The time at Sweet Tea, which has played host to bands such as Animal Collective, Modest Mouse, and Elvis Costello, came about by chance when a friend of Cole’s who worked at the studio was offered 11 days of free studio time and immediately thought of Dead Gaze. As Furlow explains, the studio is a “huge million dollar studio with an amazing old Neve console” and he was excited at the opportunity recording at such a place presented to him; “I wanted everything to kinda be “perfect”. In my head I was thinking there is no way in the world I will touch another studio like this ever again, so fuck it – let’s make an enormous pop record.”

‘Brain Holiday’ fulfills this criteria from the start, opening with the trademark thick Dead Gaze guitar sound and ploughing into the hook-filled anti-anthem ‘Yuppies Are Flowers’. Elsewhere ‘Rowdy Jungle’ is probably the biggest and boldest pop song Furlow has ever written, mixing the swagger of Oasis with the expressive lead guitar of Pixies’ Joey Santiago while he implores “Please believe me when I say there is absolutely nothing that can get in our way”. Dead Gaze still sits comfortably alongside contemporaries such as Cloud Nothings, White Fence, and Dent May, but ‘Brain Holiday’ is a more varied listen than the self-titled compilation previously released, at times recalling The Flaming Lips, ELO and, with ‘Stay, Don’t Say’, a New Age Harry Nillson.

Beautifully produced by Furlow, ‘Brain Holiday’ combines his love of texture with an increased sense of space and adds expanded instrumentation to the mix; a brass section, piano, and drum machines all introduce themselves over the course of an album that at times recalls The Shins in its ambitious search for pop perfection.
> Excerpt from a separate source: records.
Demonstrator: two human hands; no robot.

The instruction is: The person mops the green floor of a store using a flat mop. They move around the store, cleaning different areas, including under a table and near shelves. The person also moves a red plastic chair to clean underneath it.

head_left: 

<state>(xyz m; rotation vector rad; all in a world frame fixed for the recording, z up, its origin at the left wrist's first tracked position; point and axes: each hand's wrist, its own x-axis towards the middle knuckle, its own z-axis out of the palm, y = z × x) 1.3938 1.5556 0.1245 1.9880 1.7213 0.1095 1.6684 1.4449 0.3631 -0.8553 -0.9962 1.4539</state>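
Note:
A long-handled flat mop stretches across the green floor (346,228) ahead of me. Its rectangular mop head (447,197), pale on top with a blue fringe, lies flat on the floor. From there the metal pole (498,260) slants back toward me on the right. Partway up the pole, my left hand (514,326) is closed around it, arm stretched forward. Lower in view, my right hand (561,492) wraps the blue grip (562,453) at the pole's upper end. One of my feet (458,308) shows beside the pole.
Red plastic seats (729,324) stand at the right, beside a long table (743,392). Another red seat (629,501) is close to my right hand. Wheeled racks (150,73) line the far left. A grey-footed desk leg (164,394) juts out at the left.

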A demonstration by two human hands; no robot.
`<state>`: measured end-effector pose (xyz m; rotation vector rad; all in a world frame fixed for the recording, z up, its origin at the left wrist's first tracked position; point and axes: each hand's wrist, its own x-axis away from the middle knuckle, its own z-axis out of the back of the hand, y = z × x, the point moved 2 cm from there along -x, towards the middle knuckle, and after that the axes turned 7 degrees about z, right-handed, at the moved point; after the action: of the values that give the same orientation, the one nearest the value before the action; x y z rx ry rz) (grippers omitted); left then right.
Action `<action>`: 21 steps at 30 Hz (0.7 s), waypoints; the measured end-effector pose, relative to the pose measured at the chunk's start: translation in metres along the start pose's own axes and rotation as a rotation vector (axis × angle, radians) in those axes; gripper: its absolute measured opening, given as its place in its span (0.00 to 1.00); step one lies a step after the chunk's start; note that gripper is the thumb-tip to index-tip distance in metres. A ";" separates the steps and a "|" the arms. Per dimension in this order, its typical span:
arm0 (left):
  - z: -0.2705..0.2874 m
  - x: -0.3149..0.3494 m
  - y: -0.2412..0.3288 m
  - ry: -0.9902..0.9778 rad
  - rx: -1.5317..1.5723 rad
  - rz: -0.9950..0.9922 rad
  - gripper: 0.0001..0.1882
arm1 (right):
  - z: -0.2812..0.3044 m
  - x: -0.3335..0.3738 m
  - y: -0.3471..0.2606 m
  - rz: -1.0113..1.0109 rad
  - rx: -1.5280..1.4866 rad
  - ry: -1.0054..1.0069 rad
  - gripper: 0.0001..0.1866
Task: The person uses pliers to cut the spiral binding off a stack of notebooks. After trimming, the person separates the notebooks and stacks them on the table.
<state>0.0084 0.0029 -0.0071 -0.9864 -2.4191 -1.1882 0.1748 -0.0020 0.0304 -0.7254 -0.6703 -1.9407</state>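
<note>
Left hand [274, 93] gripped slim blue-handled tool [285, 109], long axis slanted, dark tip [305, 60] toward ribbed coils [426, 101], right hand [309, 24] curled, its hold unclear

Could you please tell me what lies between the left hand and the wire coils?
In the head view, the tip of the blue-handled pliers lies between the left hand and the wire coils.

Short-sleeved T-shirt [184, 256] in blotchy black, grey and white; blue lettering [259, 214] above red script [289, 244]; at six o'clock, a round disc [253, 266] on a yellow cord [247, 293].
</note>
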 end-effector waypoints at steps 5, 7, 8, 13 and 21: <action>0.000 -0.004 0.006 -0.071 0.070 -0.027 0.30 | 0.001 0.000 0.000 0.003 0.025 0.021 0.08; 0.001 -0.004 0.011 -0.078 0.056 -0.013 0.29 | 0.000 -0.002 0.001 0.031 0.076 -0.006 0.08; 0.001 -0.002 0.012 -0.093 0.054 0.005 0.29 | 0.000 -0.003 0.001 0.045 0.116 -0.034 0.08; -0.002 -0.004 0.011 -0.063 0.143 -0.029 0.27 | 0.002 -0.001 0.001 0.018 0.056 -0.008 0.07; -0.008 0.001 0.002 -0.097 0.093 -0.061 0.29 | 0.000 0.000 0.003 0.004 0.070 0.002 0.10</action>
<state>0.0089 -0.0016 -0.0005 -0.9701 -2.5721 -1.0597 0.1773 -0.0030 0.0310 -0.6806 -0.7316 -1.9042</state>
Just as that band call on an eclectic mix of pop tropes to make something that is totally their own, Furlow explains how it was important for him to utilize the studio to make a record that is “as poppy and as far away from my lo-fi roots as possible without diminishing the native voice of Dead Gaze.” Furlow talks of how “it was very hard to be in that studio at first, it felt like we were living in a dream,” and it is this sense of alienation that informs the record; ‘Brain Holiday’ is pop music made by an outsider looking in.

Dead Gaze has previously been described by the guys at Group Tightener as music that makes you ‘feel good about feeling bad’ but on this album Furlow sought to make songs that were more tender and optimistic, “I was feeling like this record needed to be hopeful and less down” he explains. The title of the record alludes to Furlow’s wish for it to act as a vacation from people’s troubles; “I just want people to listen to the jams when they need something to get their brain off whatever it is that's making them go to the music in the first place”. The quality of the material will ensure that they keep returning to an album Furlow says he intended to make “for everyone, not just the know-it-alls and bloggers.”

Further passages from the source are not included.